Notable machine learning trends
Some notable trends that we can expect in the near future are:
- Data explosion will more than double
The amount of data generated will continue to increase. According to the IDC forecast, the amount of data generated by 2025 will be more than 175 zettabytes. For this reason, cloud-based tools like machine learning and RStudio will be preferred for their capability to manage such vast volumes of data. It is expected that innovations within the machine learning field will be significantly useful in the big data revolution. Larger datasets will be used to build even more accurate predictive and deep learning models.
- The emergence of embedded ML and analytics-driven embedded systems
Embedded systems are common in the fields of IoT and microcontrollers. An embedded system refers to a small computer system (processor + memory) embedded in an output device to control a specific function that is part of a larger system of the device.
In analytics-driven embedded systems, analytics is done in the cloud or within the system to enable real-time analytics. This may include predictive analytics to inform certain actions that the devices take, such as preventing downtime or crashing of the systems. ML plays a significant role in these systems as it is used to model analytic algorithms that run controls in real-time. The datasets used are usually very large as data is drawn from multiple embedded devices such as IoT devices and other non-embedded sources.
There are more than 250 billion microcontrollers in the world today, and embedded machine learning powered by statistical analysis languages like R and Python is the next big thing. We expect to see more revolutionary innovations in robotics, healthcare, IoT, automotive, manufacturing, and retail fields. Simply put, embedded machine learning empowers devices with the kind of capability required to make intelligent decisions.
- Machine learning and quantum computing
For many years, AI has been the rage.

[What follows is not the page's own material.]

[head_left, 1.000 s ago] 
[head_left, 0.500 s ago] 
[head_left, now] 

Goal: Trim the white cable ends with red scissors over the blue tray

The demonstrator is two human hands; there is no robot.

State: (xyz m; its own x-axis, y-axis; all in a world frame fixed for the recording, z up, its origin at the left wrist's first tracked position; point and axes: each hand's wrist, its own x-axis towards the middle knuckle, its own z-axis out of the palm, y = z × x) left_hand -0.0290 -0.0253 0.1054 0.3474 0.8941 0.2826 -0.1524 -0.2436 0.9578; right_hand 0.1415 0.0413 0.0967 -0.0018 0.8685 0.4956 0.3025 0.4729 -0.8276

But quantum computing is now emerging as the field to watch out for. To date, computers still use binary code using bits represented only by ones and zeros for data manipulation and analytics. However, with qubits as the basic unit of information in quantum computing, the next generation of quantum computers, it is believed, will have unimaginable processing power. Quantum computers can run calculations to solve multiple problems simultaneously.
As of 2018, there were only 11 quantum computers in the world. With the massive explosion of data, and this data is expected to rise exponentially in the coming years, it is projected that there will be between 2,000 and 5,000 quantum computers by 2030, with the global quantum computing market worth $949 million by 2025.
Quantum computing is a disruptive technology. More disruptive is the combination of AI and quantum computing in what is known as quantum machine learning which integrates quantum algorithms in machine learning programs. While this is still a field under research and may take a longer time before implementation and adoption, the future is promising with quantum computing and machine learning.
The growth of data is an important key driver in the growth of the machine learning field. Going forward, the more quality data we can capture, the more accurate machine learning algorithms will be. In 2023, attention is not on volumes but on the ability to process the volumes of data into high-quality and high-integrity data for optimal data-driven decision-making. Enterprises must begin to see data as a strategic asset to realize the power of machine learning as technology and R as a data analytics tool. We cannot even begin to compare the value contained in data to the cost incurred in its management and storage. As machine learning gains traction, its computer vision and Natural Language Processing subfields are something to watch out for.